The research article discusses a study investigating the intramuscular bioavailability, or the efficiency of an active substance to exert its effects when injected into muscle tissue, of ketoprofen administered in the form of a lysine salt in horses. The study findings indicate high bioavailability, slow absorption, and reduced tissue irritation at the injection site for the ketoprofen lysine salt, suggesting its viability for use in equine treatment.

Methodology

• The research conducted was a cross-over study using five horses as subjects.
• The treatment administered was ketoprofen, an anti-inflammatory drug, in lysine salt form.
• The ketoprofen was given both intravenously (directly into the bloodstream) and intramuscularly (into the muscle) at a dose of 2.2 mg/kg of the horse’s body mass.

Findings

• The study found that the absorption rate of ketoprofen when administered as a lysine salt intramuscularly was low.
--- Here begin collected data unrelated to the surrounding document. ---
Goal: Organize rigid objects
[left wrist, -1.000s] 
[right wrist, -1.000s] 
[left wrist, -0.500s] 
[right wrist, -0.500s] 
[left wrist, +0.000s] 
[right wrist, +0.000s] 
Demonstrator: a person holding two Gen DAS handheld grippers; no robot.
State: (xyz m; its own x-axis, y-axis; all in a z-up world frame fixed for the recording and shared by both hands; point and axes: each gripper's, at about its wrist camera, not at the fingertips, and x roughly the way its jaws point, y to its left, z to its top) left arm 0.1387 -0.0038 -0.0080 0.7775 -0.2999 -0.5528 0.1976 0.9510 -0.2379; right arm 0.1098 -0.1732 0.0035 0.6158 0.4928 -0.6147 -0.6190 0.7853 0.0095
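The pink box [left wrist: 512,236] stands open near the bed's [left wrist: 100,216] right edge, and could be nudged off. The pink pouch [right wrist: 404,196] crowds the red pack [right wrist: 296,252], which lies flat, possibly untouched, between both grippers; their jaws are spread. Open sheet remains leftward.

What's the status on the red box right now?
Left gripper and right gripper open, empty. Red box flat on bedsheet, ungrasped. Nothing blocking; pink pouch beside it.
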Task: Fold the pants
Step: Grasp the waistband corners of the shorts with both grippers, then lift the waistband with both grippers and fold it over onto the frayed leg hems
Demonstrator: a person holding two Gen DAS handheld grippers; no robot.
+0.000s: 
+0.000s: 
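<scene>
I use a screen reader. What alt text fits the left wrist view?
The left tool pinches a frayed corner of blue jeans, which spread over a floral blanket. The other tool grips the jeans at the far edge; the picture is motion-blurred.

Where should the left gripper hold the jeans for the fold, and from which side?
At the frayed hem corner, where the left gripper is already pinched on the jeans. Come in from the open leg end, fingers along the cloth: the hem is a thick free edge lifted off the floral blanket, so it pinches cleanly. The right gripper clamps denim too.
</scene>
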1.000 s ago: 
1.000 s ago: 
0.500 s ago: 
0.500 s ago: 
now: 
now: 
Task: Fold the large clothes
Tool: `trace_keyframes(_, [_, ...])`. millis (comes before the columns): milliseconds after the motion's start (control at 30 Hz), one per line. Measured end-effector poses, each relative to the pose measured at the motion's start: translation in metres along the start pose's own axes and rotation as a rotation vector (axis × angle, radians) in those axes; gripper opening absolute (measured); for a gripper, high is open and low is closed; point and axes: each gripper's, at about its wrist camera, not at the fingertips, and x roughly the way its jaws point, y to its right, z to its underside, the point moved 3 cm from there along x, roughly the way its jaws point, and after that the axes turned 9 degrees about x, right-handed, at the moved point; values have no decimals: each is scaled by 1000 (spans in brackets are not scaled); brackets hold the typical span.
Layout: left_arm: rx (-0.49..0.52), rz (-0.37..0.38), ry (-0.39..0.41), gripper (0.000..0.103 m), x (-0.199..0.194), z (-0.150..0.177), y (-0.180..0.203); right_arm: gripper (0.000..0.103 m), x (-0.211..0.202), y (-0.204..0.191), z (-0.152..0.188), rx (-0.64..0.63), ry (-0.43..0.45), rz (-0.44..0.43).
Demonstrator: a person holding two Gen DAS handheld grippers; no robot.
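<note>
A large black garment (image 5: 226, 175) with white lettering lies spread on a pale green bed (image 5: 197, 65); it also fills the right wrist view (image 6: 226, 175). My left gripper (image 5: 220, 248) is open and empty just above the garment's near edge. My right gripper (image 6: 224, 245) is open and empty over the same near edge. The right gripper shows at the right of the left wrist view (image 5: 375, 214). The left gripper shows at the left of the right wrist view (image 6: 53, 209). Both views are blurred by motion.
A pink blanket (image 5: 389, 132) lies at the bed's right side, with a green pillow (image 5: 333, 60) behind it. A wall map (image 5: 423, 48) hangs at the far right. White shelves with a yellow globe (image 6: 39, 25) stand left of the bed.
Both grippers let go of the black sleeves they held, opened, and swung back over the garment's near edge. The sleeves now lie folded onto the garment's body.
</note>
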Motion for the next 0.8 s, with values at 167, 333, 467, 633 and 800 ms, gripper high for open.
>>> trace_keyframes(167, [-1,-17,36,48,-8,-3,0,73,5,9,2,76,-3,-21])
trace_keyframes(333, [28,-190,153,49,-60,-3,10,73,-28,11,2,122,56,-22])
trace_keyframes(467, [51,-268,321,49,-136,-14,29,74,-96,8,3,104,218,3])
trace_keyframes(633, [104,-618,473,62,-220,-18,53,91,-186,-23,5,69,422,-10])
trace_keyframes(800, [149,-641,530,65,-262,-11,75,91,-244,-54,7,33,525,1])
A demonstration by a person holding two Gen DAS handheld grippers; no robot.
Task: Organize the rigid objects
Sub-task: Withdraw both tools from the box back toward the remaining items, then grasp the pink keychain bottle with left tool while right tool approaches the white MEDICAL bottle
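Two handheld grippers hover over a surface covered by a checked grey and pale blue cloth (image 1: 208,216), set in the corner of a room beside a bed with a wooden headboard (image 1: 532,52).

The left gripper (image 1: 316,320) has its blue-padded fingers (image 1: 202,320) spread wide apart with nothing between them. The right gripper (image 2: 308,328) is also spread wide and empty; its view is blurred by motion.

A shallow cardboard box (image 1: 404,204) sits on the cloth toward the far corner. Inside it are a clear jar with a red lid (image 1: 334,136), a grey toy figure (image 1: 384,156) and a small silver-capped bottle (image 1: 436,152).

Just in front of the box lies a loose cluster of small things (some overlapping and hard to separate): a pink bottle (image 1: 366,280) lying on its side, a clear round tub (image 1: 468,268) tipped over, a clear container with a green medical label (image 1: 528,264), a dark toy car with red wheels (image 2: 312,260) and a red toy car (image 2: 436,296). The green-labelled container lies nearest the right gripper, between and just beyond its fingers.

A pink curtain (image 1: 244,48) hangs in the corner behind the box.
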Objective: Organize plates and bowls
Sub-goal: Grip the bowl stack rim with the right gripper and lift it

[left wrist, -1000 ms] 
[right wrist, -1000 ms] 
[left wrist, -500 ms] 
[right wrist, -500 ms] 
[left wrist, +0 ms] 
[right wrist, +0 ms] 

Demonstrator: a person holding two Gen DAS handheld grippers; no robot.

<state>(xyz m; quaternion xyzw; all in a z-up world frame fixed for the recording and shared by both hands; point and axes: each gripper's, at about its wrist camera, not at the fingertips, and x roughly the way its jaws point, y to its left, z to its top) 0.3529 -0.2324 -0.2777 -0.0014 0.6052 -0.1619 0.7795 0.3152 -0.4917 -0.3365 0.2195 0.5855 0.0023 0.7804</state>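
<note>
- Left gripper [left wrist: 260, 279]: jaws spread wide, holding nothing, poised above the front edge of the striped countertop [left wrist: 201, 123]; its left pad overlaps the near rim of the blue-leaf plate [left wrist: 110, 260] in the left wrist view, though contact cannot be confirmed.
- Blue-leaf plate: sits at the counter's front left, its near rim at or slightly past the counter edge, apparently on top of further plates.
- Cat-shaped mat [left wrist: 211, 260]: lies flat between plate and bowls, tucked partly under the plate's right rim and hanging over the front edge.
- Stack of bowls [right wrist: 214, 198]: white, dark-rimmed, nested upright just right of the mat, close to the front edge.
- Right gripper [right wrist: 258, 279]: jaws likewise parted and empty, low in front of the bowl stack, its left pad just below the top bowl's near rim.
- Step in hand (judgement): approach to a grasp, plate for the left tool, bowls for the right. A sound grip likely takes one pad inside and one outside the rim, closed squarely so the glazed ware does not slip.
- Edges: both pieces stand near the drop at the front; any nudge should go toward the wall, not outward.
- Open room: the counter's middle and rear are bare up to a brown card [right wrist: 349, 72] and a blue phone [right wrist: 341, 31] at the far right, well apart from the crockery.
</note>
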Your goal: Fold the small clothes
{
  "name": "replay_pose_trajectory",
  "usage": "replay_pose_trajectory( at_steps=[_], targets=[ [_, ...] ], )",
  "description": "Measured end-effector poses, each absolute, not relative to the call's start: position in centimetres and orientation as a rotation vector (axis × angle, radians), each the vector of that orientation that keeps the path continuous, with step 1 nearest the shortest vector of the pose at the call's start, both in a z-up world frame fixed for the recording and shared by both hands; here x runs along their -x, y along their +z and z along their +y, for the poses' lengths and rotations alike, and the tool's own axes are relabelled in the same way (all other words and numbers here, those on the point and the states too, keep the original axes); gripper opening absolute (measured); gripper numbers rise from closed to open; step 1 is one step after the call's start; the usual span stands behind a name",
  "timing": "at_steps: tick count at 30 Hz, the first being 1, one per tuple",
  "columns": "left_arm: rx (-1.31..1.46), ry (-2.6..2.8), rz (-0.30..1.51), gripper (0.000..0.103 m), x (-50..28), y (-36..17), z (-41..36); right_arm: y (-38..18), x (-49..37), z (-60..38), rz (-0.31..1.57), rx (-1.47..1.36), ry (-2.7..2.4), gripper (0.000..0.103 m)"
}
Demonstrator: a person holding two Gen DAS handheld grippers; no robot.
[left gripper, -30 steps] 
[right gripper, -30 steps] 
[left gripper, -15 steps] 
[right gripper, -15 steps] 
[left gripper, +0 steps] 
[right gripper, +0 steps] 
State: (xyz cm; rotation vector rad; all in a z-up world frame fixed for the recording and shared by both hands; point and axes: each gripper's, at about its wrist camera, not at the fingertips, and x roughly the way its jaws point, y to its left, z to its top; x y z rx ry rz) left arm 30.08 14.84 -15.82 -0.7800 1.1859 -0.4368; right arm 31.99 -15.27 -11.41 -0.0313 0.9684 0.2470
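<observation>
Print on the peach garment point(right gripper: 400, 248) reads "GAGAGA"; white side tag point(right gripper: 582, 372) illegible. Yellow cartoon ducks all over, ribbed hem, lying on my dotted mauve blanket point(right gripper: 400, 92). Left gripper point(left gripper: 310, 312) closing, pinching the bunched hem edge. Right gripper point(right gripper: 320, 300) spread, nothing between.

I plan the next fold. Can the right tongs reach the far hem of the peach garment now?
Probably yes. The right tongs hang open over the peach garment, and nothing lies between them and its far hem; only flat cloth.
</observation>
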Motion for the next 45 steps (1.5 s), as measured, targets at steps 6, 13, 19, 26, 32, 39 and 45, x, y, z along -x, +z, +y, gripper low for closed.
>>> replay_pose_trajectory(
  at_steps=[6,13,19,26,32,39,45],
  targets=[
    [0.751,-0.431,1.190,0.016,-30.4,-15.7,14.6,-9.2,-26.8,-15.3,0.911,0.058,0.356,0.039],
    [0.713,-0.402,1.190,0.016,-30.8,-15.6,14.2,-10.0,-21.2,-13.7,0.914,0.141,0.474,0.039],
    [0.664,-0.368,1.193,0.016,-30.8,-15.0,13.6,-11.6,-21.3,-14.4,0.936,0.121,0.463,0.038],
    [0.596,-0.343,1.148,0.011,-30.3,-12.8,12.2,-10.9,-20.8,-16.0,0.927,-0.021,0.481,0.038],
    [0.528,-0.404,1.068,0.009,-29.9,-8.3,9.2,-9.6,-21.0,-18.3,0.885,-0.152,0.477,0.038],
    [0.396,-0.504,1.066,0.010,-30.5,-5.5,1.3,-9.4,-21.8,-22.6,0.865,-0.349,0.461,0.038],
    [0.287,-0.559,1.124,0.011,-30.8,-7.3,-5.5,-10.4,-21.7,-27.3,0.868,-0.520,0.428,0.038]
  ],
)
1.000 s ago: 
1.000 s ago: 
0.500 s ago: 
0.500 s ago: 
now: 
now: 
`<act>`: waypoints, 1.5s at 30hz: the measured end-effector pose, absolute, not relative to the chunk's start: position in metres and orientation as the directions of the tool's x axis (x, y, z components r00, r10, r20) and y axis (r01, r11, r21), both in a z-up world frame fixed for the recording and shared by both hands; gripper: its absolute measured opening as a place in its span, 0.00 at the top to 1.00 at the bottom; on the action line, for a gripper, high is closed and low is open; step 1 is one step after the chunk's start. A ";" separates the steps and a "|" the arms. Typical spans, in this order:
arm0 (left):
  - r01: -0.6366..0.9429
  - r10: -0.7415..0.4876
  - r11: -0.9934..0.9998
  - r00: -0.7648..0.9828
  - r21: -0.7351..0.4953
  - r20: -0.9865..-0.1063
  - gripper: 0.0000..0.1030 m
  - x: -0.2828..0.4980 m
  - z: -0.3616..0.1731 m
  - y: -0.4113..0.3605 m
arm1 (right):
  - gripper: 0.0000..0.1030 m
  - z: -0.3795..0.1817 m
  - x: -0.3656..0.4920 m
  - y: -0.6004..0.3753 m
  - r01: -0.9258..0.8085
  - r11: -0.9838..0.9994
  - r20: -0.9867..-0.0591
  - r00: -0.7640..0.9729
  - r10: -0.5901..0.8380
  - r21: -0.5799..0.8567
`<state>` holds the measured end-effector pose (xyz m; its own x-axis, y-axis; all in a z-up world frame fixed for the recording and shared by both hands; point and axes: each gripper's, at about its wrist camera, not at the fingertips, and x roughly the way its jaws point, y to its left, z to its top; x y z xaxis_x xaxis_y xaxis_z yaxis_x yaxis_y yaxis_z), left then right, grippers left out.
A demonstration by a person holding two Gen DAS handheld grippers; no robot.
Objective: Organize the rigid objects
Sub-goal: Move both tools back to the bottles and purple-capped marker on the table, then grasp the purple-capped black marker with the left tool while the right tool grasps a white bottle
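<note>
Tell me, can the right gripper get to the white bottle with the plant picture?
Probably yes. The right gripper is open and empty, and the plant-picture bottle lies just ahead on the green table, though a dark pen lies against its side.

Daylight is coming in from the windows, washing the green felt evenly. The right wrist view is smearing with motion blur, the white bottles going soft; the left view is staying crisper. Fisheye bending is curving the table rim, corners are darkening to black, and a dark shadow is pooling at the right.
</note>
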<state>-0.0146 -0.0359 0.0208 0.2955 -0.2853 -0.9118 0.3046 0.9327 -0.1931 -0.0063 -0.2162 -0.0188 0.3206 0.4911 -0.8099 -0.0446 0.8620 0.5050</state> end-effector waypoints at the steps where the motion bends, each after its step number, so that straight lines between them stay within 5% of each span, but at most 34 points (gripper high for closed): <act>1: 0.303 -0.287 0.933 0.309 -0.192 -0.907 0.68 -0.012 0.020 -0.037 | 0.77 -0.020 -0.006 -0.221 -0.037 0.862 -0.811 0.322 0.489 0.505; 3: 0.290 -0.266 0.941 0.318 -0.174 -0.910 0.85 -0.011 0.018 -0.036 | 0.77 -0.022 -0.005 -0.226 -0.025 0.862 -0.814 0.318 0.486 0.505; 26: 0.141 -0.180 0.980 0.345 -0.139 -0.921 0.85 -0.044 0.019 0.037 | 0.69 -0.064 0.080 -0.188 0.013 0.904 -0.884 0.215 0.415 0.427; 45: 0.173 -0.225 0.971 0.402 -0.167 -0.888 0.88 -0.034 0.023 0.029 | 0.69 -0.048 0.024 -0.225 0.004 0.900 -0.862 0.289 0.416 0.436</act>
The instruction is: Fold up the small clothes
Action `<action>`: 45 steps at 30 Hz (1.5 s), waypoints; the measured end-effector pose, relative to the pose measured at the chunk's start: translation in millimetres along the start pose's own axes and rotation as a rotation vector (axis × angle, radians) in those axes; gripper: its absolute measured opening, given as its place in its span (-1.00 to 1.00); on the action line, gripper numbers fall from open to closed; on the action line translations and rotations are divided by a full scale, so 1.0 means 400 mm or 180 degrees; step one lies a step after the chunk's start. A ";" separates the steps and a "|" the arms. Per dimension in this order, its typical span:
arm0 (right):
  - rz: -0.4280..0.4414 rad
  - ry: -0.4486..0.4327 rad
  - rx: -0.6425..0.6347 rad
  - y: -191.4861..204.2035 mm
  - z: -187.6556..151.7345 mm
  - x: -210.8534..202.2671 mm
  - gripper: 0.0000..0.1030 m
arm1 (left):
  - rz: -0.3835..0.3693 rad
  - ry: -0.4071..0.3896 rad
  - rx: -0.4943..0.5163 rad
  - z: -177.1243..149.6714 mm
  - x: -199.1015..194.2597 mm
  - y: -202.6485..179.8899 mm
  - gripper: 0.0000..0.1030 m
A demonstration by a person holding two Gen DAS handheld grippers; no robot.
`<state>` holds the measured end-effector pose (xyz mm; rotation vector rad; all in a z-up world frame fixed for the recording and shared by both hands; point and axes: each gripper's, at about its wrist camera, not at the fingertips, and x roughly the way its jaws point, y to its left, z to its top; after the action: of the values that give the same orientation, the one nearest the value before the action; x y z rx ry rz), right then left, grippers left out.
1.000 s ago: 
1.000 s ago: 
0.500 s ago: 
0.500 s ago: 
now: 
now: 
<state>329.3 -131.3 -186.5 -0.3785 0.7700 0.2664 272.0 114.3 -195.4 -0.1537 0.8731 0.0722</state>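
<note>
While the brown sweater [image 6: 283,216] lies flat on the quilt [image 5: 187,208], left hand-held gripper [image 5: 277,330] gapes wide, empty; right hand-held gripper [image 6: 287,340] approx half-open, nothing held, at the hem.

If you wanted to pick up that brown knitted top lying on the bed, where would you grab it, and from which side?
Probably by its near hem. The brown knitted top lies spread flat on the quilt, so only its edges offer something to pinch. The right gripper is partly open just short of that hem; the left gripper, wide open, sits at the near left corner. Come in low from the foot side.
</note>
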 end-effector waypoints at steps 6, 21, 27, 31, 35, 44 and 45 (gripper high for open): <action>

The mean residence time, or the average time the drug remains in the body, extended from 31.7 minutes when given intravenously to 128.9 minutes when given intramuscularly.
• Despite the slow absorption rate, the bioavailability of the drug was high (average 92.4%), indicating an effective transfer of the active substance from the injection site into the systemic circulation where it can exert its effects.
• The calculated steady-state plasma concentrations of ketoprofen, which reflect the amount of drug present in the body after repeated doses, were significantly higher after intramuscular injection than after intravenous administration.

Implications

• The findings suggest that intramuscular injections of ketoprofen lysine salt can be given to horses, which are especially susceptible to developing soft tissue reactions.
• The use of the lysine salt form of ketoprofen reduces local irritation at the injection site, making it a safer option for equine treatment.
• The slower absorption rate and higher steady-state plasma concentrations mean that the drug will stay in the body longer, potentially leading to prolonged effects and reducing the need for frequent dosing.